Todo pasa y todo queda, pero el nuestro es pasar, pasar haciendo caminos, caminos sobre el mar.

[Everything comes to an end, and everything remains. To live is to go on, to go on making roads, roads upon the sea.]

This theme is then developed in the third verse, where we find Machado reflecting further on the fleeting and invented nature of our life’s journey:

Caminante, son tus huellas el camino y nada más; caminante, no hay camino, se hace camino al andar. Al andar se hace camino, y al volver la vista atrás se ve la senda que nunca se ha de volver a pisar. Caminante, no hay camino, sino estelas en la mar.

[Traveller, the road is what’s left of your passing, nothing more. Traveller, there is no road, the road is made by walking. By walking you open a road, and when you glance behind you see the path never again to be trodden. Traveller, there is no road, only a wake upon the sea.]

This spoken third verse provides the bridge into the second half of the song, in which Serrat offers three verses of his own that stand as if in dialogue with the poet and his fate:

Hace algún tiempo en ese lugar, donde hoy los bosques se visten de espinos, se oyó la voz de un poeta gritar: Caminante, no hay camino, se hace camino al andar. Golpe a golpe, verso a verso

[Some time ago, in this place where now the forests are draped in thorns, the voice of a poet was heard to call out: Traveller, there is no road, the road is made by walking. Step by step, verse by verse…]

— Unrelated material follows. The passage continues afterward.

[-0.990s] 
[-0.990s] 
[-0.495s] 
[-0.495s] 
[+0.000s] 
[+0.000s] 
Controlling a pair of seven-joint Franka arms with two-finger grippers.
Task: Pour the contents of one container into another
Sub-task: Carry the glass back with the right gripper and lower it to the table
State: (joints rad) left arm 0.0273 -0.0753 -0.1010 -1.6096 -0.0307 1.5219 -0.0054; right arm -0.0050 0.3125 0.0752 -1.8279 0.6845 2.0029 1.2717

Murió el poeta lejos del hogar, le cubre el polvo de un pais vecino. Al alejarse le vieron llorar: Caminante, no hay camino, se hace camino al andar. Golpe a golpe, verso a verso

[Far from home the poet died, and there he lies, beneath the earth of a neighbouring land. Along the way he was heard to cry out: Traveller, there is no road, the road is made by walking. Step by step, verse by verse

Cuando el jilguero no puede cantar, cuando el poeta es un peregrino, cuando de nada nos sirve rezar: Caminante, no hay camino, se hace camino al andar. Golpe a golpe, verso a verso

[When the goldfinch has lost its song, when the poet is a pilgrim, when our prayers are said in vain: Traveller, there is no road, the road is made by walking. Step by step, verse by verse

My own route across the Pyrenees and into France this summer veered west before reaching Machado’s resting place in Collioure. However, the words of the poet, and those of Serrat, were ever present as I followed a mountain trail that had once been a conduit of hope for those fleeing oppression. As I climbed to the high pass on that early June day the only oppression I encountered was as a result of the heat. No-one asked for my identity papers, and my safe passage into France was never in question. The border was as fluid as the sea below me to the east. These are the freedoms that people of my generation have been granted as a result of the struggle and sacrifice of others, most of whom are either forgotten or remembered only by their living relatives. So in remembering Antonio Machado, let us also remember the words of the German-Jewish philosopher, Walter Benjamin, himself an exile whose mortal remains lie elsewhere across a Pyrenean border: It is more arduous to honour the memory of the nameless than that of the renowned. Historical construction is devoted to the memory of the nameless.